Work instructions: Report how many lines below contain the word "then", and give only that number.

---------- Exercise data ----------

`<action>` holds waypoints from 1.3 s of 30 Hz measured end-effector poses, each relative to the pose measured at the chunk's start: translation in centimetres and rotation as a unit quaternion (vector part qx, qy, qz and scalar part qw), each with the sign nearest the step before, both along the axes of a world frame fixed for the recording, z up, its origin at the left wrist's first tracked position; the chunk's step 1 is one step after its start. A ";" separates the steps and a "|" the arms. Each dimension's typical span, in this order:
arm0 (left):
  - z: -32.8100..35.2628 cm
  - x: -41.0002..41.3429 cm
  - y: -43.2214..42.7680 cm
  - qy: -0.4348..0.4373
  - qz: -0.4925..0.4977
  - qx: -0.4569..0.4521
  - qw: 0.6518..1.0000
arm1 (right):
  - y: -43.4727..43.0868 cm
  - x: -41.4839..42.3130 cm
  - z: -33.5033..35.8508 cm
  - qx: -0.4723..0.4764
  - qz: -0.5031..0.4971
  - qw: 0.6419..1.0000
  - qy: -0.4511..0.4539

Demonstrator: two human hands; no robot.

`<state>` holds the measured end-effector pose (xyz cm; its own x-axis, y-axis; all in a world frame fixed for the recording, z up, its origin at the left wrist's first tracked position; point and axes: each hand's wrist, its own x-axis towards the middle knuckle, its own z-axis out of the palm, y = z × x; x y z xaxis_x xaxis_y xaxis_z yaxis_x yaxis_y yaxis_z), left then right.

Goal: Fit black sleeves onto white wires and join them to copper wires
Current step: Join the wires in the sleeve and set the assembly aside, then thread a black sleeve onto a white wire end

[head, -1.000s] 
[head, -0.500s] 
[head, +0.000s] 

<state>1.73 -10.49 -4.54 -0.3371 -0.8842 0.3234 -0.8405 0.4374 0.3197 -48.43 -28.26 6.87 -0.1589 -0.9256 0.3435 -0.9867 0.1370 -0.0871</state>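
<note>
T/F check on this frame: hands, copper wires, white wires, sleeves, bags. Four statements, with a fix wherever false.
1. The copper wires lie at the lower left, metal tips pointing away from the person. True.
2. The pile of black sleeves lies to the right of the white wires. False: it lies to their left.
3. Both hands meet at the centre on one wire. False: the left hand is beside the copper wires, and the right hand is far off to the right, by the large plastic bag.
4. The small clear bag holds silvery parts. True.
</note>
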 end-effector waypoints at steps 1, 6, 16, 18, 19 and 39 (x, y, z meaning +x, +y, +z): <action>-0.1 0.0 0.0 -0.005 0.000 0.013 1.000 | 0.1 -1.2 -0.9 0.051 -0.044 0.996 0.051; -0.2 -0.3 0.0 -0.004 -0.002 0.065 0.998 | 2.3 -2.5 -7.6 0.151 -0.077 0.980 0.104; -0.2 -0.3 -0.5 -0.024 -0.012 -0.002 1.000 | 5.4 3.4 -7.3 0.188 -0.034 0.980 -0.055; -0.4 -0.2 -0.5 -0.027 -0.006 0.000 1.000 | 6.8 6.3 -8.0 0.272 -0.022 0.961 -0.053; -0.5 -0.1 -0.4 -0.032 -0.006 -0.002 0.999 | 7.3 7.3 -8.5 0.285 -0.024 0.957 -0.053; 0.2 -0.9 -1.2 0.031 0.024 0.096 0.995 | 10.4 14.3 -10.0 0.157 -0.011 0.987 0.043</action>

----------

Exercise solution: 2